Xymon Mailing List Archive search

RRD crashing high availability hobbit

list Buchan Milne
Fri, 21 Aug 2009 14:27:06 +0100
Message-Id: <user-125228fb241f@xymon.invalid>

On Friday, 21 August 2009 00:42:59 David Baldwin wrote:
user-c15424b7e83a@xymon.invalid wrote:
Hi Buchan,

We get a core dump, running a pstack gives the following info:

core 'core' of 11142:   hobbitd_rrd --rrddir=/export/home/hobbit/data/rrd
 fed28a17 _lwp_kill (1, 6) + 7
 fecd1d63 raise    (6) + 1f
 fecb1bad abort    (806fe88, fecd55f6, 8768eb0, 806a6ca, fed901c0, 0) +
cd 08060291 xstrdup  (0, 806a6ca, 87d9d1c, 8081cc0, 84ed451, 0) + 31
0805bf7c do_netapp_extratest_rrd (84ec4ff, 806af10, 84ec8fa, 4a8b1bbf,
8081a00, 8081cc0) + 200 0805c1c9 do_netapp_extrastats_rrd (84ec4ff,
84ec509, 84ec511, 4a8b1bbf, 84ec4f4, 4a8b1bbf) + e1 0805e0ea update_rrd
(84ec4ff, 84ec509, 84ec511, 4a8b1bbf, 84ec4f4, 0) + 7d6 08054044 main    
(2, 804613c, 8046148) + 4dc
 080539fc _start   (2, 8046484, 8046490, 0, 80464b6, 80464f6) + 80

OK, so it crashed in do_netapp_extratest_rrd from hobbitd/rrd/do_netapp.c . 
I'm not familiar with pstack, but it looks like this may be from a stripped 
binary (or, you may be able to get more information from pstack).

If pstack can't show the values, then you may want to consider running 
hobbitd_rrd with the --debug flag, which should result in some logging of what 
it has received just before it crashes.
That looks like you are running extratest for a netapp which from what I
can see in hobbitd/do_rrd.c is what handles the xtstats column reported
by netapp.pl - just from a cursory glance at the code - I don't use it
myself. You really need to look at the C code to check it's doing the
right thing. You have 2 choices - quick fix is to disable just that test
in netapp.pl - other option is to work out what format it should be and
fix the test.

In 4.2.3 for example, the do_devmon.c RRD code doesn't actually
implement what is documented
What is not implemented?

Where do you see this documented?

There is one fix that I have committed in svn (Xymon 4.2 branch, Xymon 4.3 
branch, devmon svn). I am not aware of any other requests or bugs filed on the 
devmon rrd collector.
and I use a perl script with --extra-script
instead
Is this the one shipped with devmon, or would you like to contribute a better 
one?
Various RRD handlers are in hobbitd/rrd/do_*.c
Looking at the code for xstrdup in lib/memory.c as below you should
check your logs - it's probably getting called with a NULL pointer
(unlikely you're out of memory), but the logs should tell you.

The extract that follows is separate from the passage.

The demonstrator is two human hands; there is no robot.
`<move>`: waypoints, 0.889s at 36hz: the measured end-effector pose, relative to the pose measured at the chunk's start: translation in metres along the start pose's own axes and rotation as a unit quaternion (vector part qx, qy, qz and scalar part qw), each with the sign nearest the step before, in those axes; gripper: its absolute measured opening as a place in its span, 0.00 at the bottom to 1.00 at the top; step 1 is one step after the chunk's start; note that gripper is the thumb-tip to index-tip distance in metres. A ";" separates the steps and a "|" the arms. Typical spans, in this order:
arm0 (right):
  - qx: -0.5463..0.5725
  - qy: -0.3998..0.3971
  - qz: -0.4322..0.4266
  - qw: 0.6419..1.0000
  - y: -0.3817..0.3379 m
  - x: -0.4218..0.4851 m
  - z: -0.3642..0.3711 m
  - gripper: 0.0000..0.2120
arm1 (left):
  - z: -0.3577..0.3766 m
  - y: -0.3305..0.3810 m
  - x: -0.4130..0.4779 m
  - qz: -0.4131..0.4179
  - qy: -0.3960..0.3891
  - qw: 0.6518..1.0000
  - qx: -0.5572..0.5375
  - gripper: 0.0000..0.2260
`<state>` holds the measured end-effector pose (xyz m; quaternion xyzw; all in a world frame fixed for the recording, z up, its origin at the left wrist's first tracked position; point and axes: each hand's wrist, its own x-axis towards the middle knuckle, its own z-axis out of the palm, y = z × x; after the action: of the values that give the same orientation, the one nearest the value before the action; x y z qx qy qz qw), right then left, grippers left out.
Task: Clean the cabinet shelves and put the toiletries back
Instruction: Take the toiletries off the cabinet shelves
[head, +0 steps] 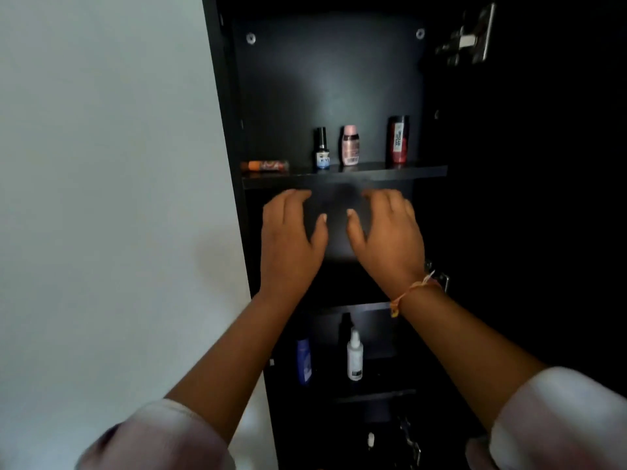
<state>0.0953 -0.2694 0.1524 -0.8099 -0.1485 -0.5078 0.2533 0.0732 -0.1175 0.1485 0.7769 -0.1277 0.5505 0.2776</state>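
Left hand, right hand empty below shelf.

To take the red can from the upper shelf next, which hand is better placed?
Probably the right hand: it is open, just below the shelf, nearly under the red can. The left hand is farther left.

1. Upper shelf: an orange tube lies on its side at nine o'clock. Towards three o'clock a dark-capped bottle, a pink bottle and a red container stand upright.
2. Lower shelf, down at six o'clock: a blue bottle and a white spray bottle stand apart.
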 end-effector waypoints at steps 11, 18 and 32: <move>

char *xstrdup(const char *s)
{
        char *result;

        if (s == NULL) {
                errprintf("xstrdup: Cannot dup NULL string\n");
                abort();
        }

        result = strdup(s);
        if (result == NULL) {
                errprintf("xstrdup: Out of memory\n");
                abort();
        }

#ifdef MEMORY_DEBUG
        add_to_memlist(result, strlen(result)+1);
#endif

        return result;
}
xstrdup is called twice in do_netapp_extratest_rrd, but seeing the string that 
it's aborting on would help narrow it down. If you can provide the status 
message that made hobbitd_rrd crash (retrieve it using: bb localhost 
'hobbitdlog hostname.testname') it can be used to reproduce this by someone 
trying to fix the bug.
Note that as of 5.30pm today the logs for rrd-status.log is 127MB full of
errors, which span over 607625 lines (this is just for today, we roll the
logs each night). This seems abnormally large to me and I think
eventually this is crashing the server.
It is still unlikely that this has anything to do with hobbitd_rrd crashing.

Regards,
Buchan